**WHAT THE EXERCISE ASKS**
Keeping every word the same, return the listing from its first line until the line holding "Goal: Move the" has been returned as well.

**STORED DATA**
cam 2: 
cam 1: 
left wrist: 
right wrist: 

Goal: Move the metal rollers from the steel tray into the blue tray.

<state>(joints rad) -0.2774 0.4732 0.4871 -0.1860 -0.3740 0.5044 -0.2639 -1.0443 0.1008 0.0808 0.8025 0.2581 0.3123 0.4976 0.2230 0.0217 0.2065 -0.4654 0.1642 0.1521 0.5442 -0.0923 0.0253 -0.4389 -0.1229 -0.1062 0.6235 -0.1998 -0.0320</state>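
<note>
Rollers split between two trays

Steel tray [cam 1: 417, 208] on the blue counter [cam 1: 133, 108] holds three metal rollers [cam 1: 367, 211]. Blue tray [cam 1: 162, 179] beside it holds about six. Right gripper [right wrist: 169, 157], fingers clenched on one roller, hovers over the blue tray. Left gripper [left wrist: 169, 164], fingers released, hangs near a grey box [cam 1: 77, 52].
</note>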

**EXPECTED ANSWER**
cam 2: 
cam 1: 
left wrist: 
right wrist: 

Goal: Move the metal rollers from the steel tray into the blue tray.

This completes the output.